It appears that Nancy Pelosi is starting to get push-back from within her leadership team about her reticence to initiate impeachment proceedings:
Several members of House Speaker Nancy Pelosi’s leadership team pressed her to begin an impeachment inquiry against President Trump in a series of Monday night meetings, according to multiple officials in the rooms — an effort the speaker rebuffed each time.
At least five members of Pelosi’s leadership team — four of whom also sit on the House Judiciary Committee, with jurisdiction over impeachment — pressed Pelosi (D-Calif.) in a closed-door leadership meeting to allow the panel to start an inquiry, which they argued would help investigators attain documents and testimony that Trump has blocked.
Several hours later, Judiciary Committee Chairman Jerrold Nadler met with Pelosi as well and made the case to start the inquiry, he later told his panel member on a call.
Pelosi declined to endorse the idea both times, according to the officials either in or familiar with what happened in both meetings. She and House Majority Leader Steny H. Hoyer (D-Md.) argued that such an inquiry would undercut other House investigations — or that the idea was not supported by other members in the caucus.

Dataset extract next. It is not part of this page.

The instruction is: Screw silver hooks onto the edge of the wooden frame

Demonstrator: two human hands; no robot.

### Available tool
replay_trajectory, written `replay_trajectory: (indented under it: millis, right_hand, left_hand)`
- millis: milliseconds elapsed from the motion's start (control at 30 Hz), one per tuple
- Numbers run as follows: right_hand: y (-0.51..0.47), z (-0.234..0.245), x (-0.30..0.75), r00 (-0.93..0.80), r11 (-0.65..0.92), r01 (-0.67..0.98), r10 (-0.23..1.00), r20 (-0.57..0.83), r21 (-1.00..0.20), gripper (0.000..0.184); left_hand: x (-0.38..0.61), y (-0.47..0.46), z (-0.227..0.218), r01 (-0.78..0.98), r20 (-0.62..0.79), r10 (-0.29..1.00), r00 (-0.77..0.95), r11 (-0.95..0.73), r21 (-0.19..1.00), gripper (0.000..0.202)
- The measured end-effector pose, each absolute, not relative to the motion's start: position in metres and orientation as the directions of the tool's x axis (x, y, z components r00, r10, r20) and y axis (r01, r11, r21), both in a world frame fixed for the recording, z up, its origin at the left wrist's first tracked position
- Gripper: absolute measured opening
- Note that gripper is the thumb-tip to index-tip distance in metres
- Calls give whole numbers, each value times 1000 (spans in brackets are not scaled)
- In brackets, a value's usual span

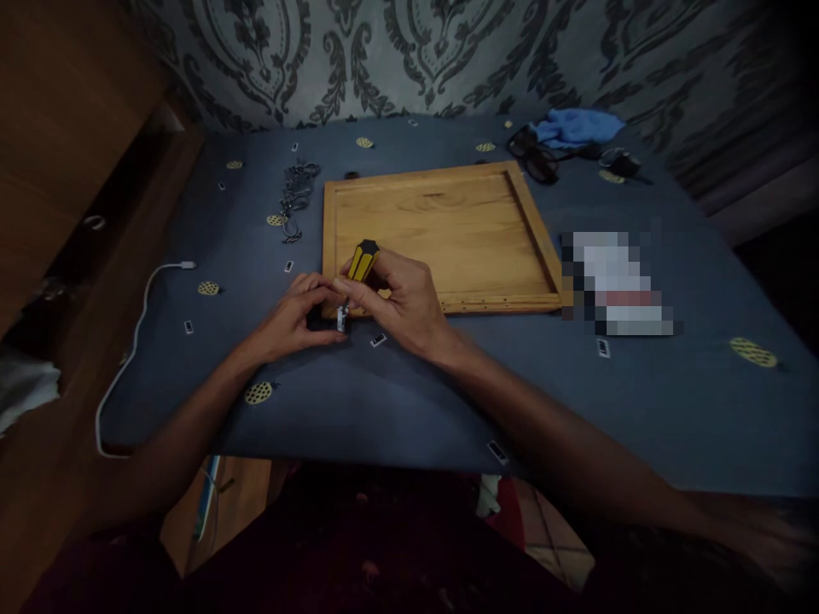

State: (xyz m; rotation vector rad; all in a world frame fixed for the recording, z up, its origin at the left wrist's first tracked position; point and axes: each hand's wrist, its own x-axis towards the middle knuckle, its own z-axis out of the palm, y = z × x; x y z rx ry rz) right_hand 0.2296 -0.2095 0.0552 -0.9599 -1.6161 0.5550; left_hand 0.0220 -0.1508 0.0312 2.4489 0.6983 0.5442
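In my right hand (pixel 409 303) is a screwdriver (pixel 364 258) with a black and yellow handle. The fingers wrap its handle, and its shaft points down at a small shiny metal fitting (pixel 341 319). That fitting lies at the near left corner of a shallow wooden tray (pixel 441 300) with raised edges. My left hand (pixel 298 317) steadies the fitting there, thumb in front and fingers behind. Its exact kind is too small to make out, and the screwdriver's tip is hard to see. Small dark holes run along the tray's near edge.
A tangle of thin metal chain or wire (pixel 295 194) lies behind my left hand. A white cable (pixel 142 320) runs down the left side. Sunglasses (pixel 541 160) and a blue cloth (pixel 579 128) lie at the back right. A pixelated object (pixel 618 281) rests right of the tray.
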Motion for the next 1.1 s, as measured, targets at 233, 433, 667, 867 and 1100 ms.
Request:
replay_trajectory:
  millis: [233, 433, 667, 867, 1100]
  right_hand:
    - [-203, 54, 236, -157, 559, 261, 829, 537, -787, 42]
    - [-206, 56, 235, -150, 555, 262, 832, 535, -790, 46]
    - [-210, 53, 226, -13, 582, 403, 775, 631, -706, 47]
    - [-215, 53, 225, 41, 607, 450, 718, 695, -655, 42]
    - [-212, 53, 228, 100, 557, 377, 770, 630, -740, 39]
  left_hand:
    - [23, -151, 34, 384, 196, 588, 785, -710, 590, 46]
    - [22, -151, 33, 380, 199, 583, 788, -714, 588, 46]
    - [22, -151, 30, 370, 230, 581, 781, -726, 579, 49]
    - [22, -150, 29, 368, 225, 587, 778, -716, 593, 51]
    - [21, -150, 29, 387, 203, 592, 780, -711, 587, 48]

This is a big deal because, for the first time, members of the House leadership team are a part of it:
The meeting marks the first time a chairman and top rank-and-file lawmakers — including members of Pelosi’s leadership team — have lobbied her to change her long-held position on impeachment. Judiciary Committee members for days have discussed how to move the speaker toward their thinking, but few have been willing to break with her publicly.

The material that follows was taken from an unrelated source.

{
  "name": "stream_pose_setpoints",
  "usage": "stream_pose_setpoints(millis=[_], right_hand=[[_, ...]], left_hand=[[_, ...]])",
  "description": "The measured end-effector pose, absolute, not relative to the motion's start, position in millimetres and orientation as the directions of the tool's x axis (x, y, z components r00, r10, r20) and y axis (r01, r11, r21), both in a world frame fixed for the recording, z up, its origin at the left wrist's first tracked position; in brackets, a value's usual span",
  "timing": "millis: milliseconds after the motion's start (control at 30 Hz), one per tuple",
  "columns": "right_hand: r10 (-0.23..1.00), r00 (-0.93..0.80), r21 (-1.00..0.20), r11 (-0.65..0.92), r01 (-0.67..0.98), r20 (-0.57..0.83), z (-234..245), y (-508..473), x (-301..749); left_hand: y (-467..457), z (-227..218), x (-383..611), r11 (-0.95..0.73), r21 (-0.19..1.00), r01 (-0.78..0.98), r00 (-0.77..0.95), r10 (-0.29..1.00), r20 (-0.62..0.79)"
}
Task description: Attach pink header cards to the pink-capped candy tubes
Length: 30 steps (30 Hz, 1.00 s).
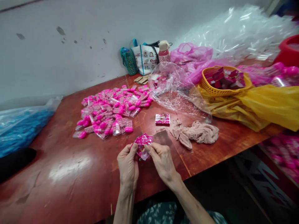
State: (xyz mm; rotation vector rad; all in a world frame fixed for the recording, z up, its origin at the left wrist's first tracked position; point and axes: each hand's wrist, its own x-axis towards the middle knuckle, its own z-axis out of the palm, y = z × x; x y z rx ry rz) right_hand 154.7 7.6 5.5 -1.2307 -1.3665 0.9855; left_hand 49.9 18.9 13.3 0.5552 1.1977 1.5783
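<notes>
My left hand (128,163) and my right hand (163,159) come together near the front of the table, each pinching one side of a small shiny pink printed packet (144,142). Part of the packet is hidden by my fingers, and its contents cannot be made out. Just beyond it lies a flat pink and white printed pack (162,119). A crumpled beige cloth (198,132) is to the right of that pack. Farther left is a loose heap of small clear containers with bright pink caps (112,109).
A yellow basket (215,91) of dark pink packets stands at right on yellow plastic sheeting (268,102). Clear plastic (179,96) lies mid-table. A white bag (144,59) and bottle (163,51) stand by the wall. A bag of blue items (23,127) is left.
</notes>
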Motion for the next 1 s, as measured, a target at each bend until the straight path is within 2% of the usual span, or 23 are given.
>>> stream_pose_setpoints(millis=[200,367,600,733,833,1000], right_hand=[[0.989,0.030,-0.978,0.141,0.153,0.148,11.0,7.2,151.1],[0.997,0.039,-0.996,0.058,0.067,0.061,10.1,6.3,147.2],[0.998,0.048,-0.999,0.030,0.033,0.032,7.9,6.8,148.3],[0.999,-0.002,-0.997,0.054,0.052,0.054,7.1,6.8,148.9],[0.997,-0.040,-0.995,0.075,0.061,0.072,5.6,5.9,146.4],[0.986,-0.135,-0.993,0.106,0.061,0.097,7.0,5.3,146.3]], left_hand=[[14.7,12.7,45.0,0.045,0.883,-0.467,-0.375,0.895,-0.243],[12.1,13.1,45.7,0.030,0.895,-0.444,-0.384,0.897,-0.221],[5.6,15.0,37.2,-0.068,0.975,-0.212,-0.453,0.891,-0.037],[7.5,23.8,23.8,-0.013,0.994,-0.112,-0.320,0.947,-0.024],[9.0,25.1,17.6,-0.006,0.992,-0.129,-0.261,0.965,-0.028],[7.1,17.4,19.0,-0.040,0.968,-0.248,-0.330,0.943,-0.046]])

I think that we should be grateful that Pelosi has been an effective speaker, and that she has done a yeoman’s job of organizing the Democrats in Congress.
By the same token, General George McClellan was a masterful organizer, and did an excellent job of whipping the Army of the Potomac into shape, particularly on the matters of training, logistics, and artillery during the Civil War.
He was also a failure as a field commander, lacking initiative, and failing to exploit openings when they occurred. (His failure to follow up at Antietam probably extended the war by years)
The title of this post is taken from a telegram from Lincoln to McClellan which said, “If General McClellan does not want to use the army, I would like to borrow it for a time.”